### WORK ORDER
Your answer should be only the lines below from the one with "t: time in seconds" to the one with "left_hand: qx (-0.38", repeated exactly, ends included.

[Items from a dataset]

* * * *

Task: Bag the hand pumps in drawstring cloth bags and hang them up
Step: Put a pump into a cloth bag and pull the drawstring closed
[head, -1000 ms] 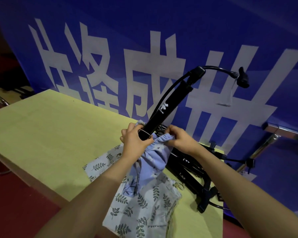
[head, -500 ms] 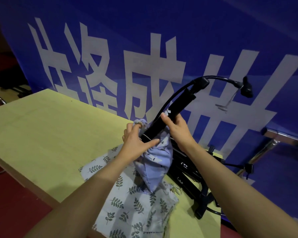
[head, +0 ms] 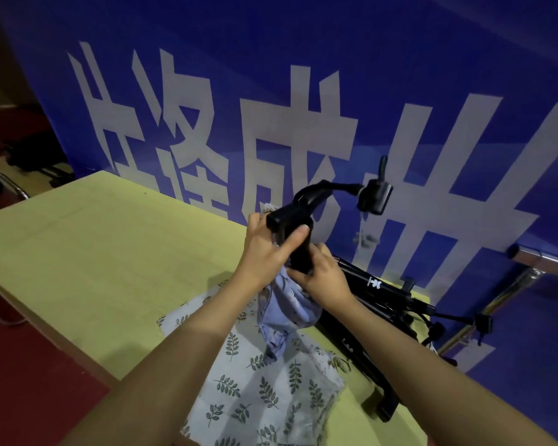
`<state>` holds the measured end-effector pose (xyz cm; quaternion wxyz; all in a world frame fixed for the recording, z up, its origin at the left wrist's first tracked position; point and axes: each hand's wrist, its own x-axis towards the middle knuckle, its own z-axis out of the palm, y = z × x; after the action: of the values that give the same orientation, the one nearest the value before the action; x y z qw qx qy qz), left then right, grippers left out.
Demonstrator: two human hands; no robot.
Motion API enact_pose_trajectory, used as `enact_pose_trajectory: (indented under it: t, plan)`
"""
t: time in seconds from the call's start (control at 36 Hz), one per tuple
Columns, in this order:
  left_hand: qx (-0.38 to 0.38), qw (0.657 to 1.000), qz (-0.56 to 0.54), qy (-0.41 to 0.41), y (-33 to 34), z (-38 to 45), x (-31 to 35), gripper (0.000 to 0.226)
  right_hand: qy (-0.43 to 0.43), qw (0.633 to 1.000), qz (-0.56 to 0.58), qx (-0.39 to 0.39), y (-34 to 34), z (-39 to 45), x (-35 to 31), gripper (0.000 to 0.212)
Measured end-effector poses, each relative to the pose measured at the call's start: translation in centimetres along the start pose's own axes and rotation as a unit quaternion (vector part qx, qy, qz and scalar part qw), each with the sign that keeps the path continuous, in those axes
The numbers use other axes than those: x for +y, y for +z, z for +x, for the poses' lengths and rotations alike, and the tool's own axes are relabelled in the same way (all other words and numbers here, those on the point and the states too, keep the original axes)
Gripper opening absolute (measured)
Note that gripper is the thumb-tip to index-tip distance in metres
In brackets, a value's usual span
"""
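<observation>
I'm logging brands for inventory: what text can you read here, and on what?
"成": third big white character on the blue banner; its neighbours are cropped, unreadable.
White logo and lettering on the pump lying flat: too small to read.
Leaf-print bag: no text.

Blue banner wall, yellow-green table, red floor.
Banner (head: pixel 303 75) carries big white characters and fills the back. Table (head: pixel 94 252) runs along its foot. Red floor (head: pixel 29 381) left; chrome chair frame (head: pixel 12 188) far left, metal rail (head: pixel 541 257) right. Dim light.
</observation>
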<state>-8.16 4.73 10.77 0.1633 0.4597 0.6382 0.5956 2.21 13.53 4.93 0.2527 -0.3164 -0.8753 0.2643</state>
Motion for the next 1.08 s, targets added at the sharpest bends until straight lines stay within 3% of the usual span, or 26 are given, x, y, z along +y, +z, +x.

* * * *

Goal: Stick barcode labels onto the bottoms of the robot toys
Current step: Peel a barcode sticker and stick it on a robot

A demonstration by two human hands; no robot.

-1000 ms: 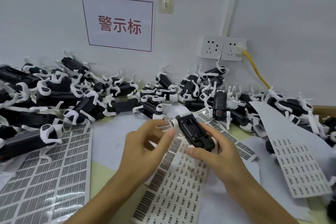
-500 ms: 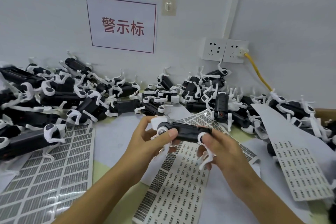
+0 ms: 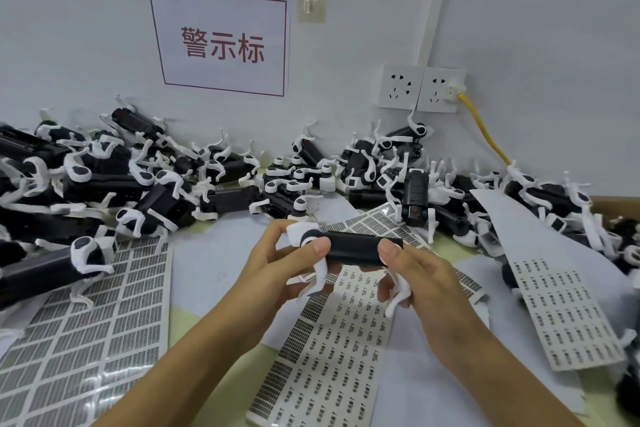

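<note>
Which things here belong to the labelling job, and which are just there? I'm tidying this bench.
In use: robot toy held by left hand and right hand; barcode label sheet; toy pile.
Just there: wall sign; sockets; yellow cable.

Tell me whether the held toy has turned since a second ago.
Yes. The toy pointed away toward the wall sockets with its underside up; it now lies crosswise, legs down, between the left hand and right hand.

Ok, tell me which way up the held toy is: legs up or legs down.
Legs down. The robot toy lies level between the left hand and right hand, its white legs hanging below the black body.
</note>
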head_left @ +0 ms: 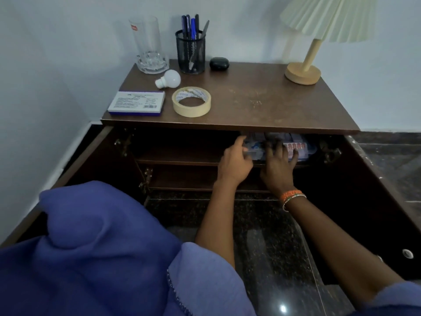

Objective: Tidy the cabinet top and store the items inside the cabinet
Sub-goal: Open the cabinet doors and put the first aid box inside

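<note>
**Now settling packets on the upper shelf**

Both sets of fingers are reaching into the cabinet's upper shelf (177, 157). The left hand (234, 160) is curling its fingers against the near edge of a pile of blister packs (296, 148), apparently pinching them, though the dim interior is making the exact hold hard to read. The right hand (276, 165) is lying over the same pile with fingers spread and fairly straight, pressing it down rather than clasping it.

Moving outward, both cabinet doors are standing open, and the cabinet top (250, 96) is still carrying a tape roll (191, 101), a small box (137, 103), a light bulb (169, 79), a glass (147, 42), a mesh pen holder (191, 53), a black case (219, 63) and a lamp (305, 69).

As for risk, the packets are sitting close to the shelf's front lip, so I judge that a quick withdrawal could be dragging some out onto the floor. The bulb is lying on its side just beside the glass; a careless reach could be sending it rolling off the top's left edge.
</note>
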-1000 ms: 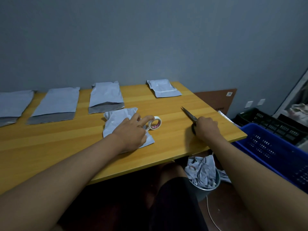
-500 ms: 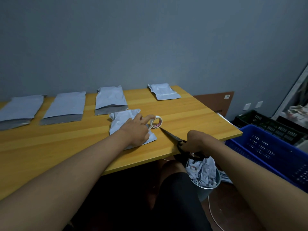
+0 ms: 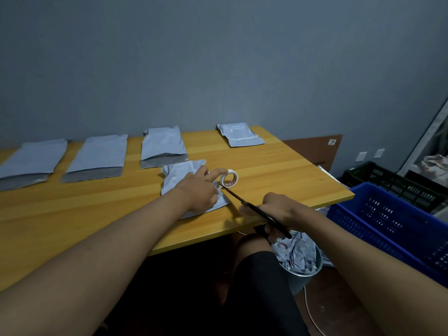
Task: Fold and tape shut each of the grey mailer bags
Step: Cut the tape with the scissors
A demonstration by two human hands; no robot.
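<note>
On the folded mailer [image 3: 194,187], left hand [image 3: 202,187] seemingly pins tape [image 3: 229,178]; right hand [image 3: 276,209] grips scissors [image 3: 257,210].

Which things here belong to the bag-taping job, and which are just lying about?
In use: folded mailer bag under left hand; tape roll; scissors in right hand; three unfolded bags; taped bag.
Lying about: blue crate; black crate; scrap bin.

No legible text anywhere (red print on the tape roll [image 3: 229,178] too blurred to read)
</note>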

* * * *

### EXERCISE OUTPUT
t: time in seconds from the call's start (control at 36 Hz), one per tuple
Columns, in this order:
  left_hand: qx (-0.38 to 0.38), qw (0.657 to 1.000), qz (-0.56 to 0.54), qy (-0.41 to 0.41), y (-33 to 34), z (-38 to 45), x (-31 to 35), gripper (0.000 to 0.226)

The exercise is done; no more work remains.